YOUR TASK: Within the material below, filter for lines that hold the word "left".

INPUT DATA:
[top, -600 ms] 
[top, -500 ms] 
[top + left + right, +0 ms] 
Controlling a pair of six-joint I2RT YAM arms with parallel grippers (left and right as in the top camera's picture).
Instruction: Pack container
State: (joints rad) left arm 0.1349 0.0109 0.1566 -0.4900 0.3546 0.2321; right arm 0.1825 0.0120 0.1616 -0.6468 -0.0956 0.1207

FINAL ANSWER:
[top + left + right, +0 ms] 
Controlling a pair of six-joint I2RT YAM arms with parallel grippers (left and right as in the top camera's picture).
State: (joints rad) left arm 0.1349 0.0109 0.1566 -0.4900 0.3546 0.2321; right arm 0.1825 0.0120 0.1616 -0.6468 -0.0956 0.1207

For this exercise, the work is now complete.